A week earlier, down 3-0 in games against the Rays and clinging to a slim lead with his best pitcher on the mound, Dusty Baker left Zack Greinke in the game to compete, for the privilege of failing. He did not fail, and when Greinke came through, the television announcers treated Baker as if he had walked across hot coals. “Dusty Baker, the riverboat gambler …,” the broadcast proclaimed. It was an example of how distant the game has become from why we watch, and from the people who play it.
The games ended amid a pandemic that still remains — and Justin Turner in the photograph stood as a reminder that baseball survived, but not always with honor. Turner, as America and baseball mirror one another, faced no punishment for turning the final game of the year into a potential superspreader event. Nor has baseball acknowledged that it completed its precious World Series while COVID-19 cases spiked in Arlington, Texas, where the games were played.
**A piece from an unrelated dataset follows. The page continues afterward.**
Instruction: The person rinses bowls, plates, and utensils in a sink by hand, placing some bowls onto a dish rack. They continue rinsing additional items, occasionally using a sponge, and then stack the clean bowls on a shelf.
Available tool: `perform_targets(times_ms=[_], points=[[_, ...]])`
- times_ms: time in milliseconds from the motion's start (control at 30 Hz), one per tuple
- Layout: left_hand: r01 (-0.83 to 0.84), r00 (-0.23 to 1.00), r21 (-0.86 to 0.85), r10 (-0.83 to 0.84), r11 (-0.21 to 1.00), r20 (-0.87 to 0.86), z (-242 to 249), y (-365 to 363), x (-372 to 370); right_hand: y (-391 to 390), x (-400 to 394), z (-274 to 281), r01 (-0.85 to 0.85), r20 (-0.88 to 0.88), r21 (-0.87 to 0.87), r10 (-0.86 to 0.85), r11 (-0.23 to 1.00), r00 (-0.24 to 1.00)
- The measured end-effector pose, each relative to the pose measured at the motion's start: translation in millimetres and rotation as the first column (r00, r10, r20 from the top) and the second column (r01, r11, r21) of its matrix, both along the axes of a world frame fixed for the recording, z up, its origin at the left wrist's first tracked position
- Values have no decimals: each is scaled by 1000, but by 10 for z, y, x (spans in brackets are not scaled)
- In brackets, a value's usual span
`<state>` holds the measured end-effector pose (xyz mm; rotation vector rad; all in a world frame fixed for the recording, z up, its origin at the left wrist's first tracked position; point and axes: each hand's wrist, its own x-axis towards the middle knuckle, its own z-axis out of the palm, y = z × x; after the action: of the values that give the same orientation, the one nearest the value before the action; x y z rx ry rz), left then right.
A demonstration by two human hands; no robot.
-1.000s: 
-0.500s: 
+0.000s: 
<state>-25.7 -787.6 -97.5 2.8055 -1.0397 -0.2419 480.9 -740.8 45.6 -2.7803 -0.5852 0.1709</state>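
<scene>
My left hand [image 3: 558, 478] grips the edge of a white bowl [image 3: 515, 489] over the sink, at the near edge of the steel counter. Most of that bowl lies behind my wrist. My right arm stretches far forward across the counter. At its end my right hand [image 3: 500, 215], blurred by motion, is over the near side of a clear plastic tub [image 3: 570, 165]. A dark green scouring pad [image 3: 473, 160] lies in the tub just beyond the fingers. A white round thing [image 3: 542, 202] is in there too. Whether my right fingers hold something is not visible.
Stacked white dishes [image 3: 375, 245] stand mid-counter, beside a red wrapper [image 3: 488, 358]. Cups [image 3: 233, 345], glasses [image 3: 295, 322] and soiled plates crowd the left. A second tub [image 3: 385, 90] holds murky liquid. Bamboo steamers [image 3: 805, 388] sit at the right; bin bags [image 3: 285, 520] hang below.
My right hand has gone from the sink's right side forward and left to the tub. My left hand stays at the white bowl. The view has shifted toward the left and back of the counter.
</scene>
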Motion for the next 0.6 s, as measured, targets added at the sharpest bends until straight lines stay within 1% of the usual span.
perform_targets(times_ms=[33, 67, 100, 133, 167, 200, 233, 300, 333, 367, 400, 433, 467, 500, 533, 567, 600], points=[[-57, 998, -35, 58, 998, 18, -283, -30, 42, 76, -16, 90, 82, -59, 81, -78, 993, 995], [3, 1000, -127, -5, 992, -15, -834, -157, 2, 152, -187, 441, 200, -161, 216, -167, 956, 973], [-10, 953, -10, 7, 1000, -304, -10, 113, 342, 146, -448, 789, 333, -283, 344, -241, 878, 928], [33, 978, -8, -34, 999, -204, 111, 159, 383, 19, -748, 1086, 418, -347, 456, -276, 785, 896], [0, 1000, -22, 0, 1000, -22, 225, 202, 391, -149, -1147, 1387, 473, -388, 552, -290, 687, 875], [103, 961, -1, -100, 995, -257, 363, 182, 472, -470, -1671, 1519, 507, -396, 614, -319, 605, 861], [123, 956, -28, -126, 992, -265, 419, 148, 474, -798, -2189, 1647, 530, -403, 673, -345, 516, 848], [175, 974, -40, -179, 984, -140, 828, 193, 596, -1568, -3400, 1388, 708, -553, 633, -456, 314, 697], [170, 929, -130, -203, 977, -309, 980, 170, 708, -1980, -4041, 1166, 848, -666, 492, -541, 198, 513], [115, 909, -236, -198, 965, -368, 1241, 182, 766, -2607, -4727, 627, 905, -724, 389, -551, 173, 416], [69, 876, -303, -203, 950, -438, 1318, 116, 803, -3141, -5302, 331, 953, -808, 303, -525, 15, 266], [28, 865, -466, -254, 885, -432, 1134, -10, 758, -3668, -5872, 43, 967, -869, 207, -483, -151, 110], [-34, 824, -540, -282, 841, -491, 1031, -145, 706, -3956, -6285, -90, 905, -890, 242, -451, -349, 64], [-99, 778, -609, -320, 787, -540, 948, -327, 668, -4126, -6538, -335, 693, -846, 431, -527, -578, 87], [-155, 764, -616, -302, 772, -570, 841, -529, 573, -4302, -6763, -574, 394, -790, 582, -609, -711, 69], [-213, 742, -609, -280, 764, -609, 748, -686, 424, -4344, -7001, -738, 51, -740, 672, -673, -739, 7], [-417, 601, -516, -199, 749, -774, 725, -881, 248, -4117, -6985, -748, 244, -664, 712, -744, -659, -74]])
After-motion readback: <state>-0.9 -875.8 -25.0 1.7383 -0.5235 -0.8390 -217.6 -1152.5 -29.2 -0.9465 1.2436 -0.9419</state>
Still, the Dodgers and their fans will bask in their moments, the great Betts dominating a series in which he did not hit well, until it was time to shine; the champion Kershaw, unburdened, at long last; the bittersweet but still at-last champion Kenley Jansen, whose last moment on the mound in the 2020 season was a bizarre and painful Game 4 meltdown that turned what was becoming a 3-1 series laugher into a 2-2 nightmare the Dodgers avoided by winning the final two games and the championship; and the World Series MVP, Corey Seager.
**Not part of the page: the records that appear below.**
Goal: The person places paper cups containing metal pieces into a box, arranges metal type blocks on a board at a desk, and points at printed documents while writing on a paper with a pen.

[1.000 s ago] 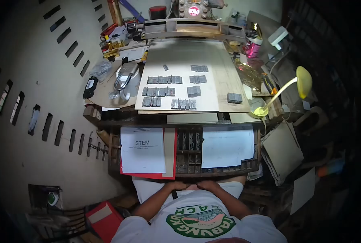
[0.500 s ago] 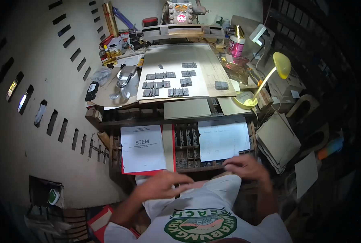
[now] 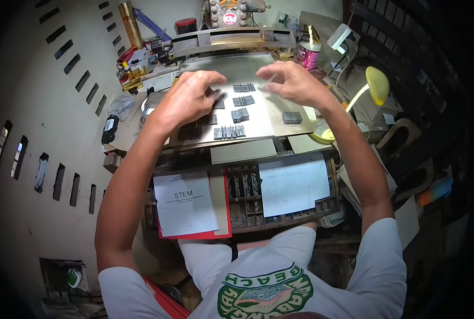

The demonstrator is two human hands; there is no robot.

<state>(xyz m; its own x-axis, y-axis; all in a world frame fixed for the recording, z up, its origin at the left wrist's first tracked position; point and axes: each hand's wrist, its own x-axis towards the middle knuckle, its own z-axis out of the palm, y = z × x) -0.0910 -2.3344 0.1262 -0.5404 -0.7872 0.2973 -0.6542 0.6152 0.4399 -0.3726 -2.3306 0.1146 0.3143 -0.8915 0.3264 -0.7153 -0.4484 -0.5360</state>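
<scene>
Your left hand (image 3: 186,98) hovers over the rows of metal type blocks (image 3: 231,114) on the pale board (image 3: 258,125), fingers curled. Your right hand (image 3: 290,82) hangs spread above the board's far edge, holding nothing. A separate block stack (image 3: 291,117) lies just beside the rows.

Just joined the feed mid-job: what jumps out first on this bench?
Both arms stretch out over the pale board, the left hand and right hand hovering with curled fingers above rows of small grey metal type blocks. A yellow desk lamp stands at the right edge. Nearer the body, a sheet headed STEM lies on a red folder.
</scene>
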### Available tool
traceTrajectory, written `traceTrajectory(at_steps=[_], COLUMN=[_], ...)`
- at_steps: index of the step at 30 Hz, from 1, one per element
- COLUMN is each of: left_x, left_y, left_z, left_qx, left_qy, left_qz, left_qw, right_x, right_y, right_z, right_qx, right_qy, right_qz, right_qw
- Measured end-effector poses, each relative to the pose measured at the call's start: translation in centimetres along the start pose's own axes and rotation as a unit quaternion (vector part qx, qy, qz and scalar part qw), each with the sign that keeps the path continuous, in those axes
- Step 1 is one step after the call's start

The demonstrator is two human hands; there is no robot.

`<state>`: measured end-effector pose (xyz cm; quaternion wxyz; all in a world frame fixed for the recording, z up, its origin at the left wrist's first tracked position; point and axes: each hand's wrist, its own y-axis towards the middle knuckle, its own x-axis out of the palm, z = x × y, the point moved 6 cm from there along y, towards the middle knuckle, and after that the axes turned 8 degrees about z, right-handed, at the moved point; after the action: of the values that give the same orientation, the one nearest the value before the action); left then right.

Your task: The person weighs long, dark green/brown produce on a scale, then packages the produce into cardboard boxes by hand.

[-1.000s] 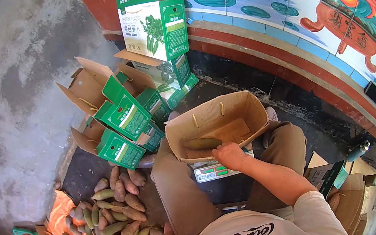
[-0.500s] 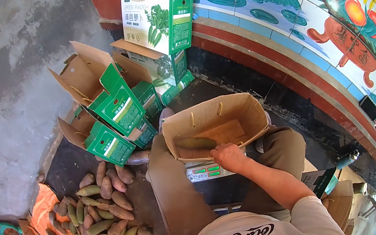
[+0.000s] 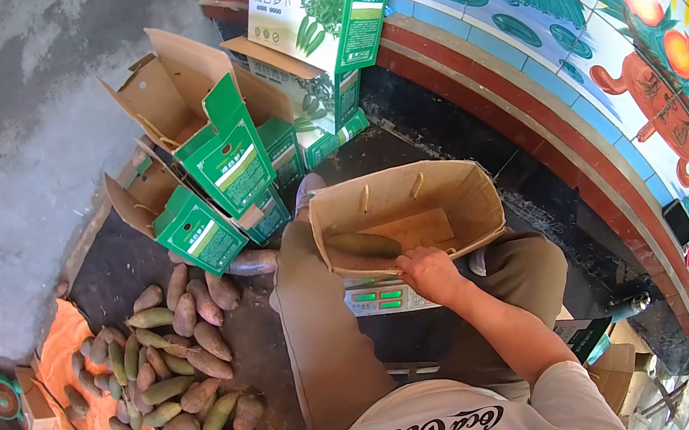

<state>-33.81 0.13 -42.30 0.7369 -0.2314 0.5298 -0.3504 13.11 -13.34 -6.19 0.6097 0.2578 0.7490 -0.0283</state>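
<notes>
- Head view: right hand (image 3: 430, 273) stays closed over near rim of open carton (image 3: 462, 199) on scale (image 3: 382, 299), unchanged.
- One radish (image 3: 363, 244) inside carton; left hand unseen.

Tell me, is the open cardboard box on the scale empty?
No, one green radish lies inside the open box, beside the right hand on its rim.

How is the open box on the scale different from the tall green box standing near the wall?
The box on the scale is open, so its plain brown inside shows; the tall green box shows printed green and white sides with vegetable pictures. The box on the scale holds one long green radish, and the right hand grips its near edge; nobody touches the tall green box, which stands on other boxes. Both are cardboard.
</notes>
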Motion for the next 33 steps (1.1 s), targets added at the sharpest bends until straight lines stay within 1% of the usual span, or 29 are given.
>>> traceTrajectory(at_steps=[6, 15, 22, 24, 27, 29, 31, 32, 33], left_x=[0.2, -1.0, -0.5, -0.4, -1.6, -2.4, -0.6, 0.1, -0.7], left_y=[1.2, 5.0, 6.0, 5.1, 2.7, 2.0, 3.3, 3.9, 2.8], left_z=[0.9, 5.2, 5.7, 5.4, 6.7, 6.7, 5.0, 4.2, 4.7], left_qx=[0.015, 0.035, 0.037, 0.022, -0.01, -0.022, -0.015, -0.009, -0.025], left_qy=[-0.021, -0.062, -0.064, -0.046, -0.012, 0.014, 0.026, 0.031, 0.019], left_qz=[0.023, 0.078, 0.097, 0.088, 0.064, 0.045, 0.021, 0.01, 0.029], left_qw=[0.999, 0.994, 0.993, 0.995, 0.998, 0.999, 0.999, 0.999, 0.999], right_x=[0.0, -0.5, -1.1, -1.6, -1.0, -1.3, -1.3, -1.0, -0.9], right_y=[0.2, 0.1, 0.1, 0.1, -0.3, 0.1, 0.2, 0.1, 0.0], right_z=[0.0, 0.1, 1.2, 0.9, 1.6, 1.2, 1.1, 1.0, 0.7], right_qx=[0.001, 0.015, 0.036, 0.039, 0.029, 0.029, 0.025, 0.026, 0.019], right_qy=[-0.004, -0.007, -0.02, -0.035, -0.061, -0.043, -0.033, -0.043, -0.035], right_qz=[0.004, 0.015, 0.002, -0.02, -0.016, -0.008, 0.003, -0.015, -0.019], right_qw=[1.0, 1.0, 0.999, 0.998, 0.998, 0.999, 0.999, 0.999, 0.999])
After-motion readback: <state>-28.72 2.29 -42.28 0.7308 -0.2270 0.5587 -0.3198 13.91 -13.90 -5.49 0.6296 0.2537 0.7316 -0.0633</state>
The postseason — highlighted by Betts and Arozarena, the juniors Acuna and Tatis, and all the emerging stars who stood in heavy contrast to Kevin Cash walking to the mound to remove Snell — was the final representative of baseball’s central question of what it wants to be. The players remain the game, their in-game journeys through the pressure of competition, and perhaps the lanky, unfulfilled silhouette of Blake Snell will serve as a reminder, a specter. If the moments when championships are decided do not belong to the players, there’s nothing to see.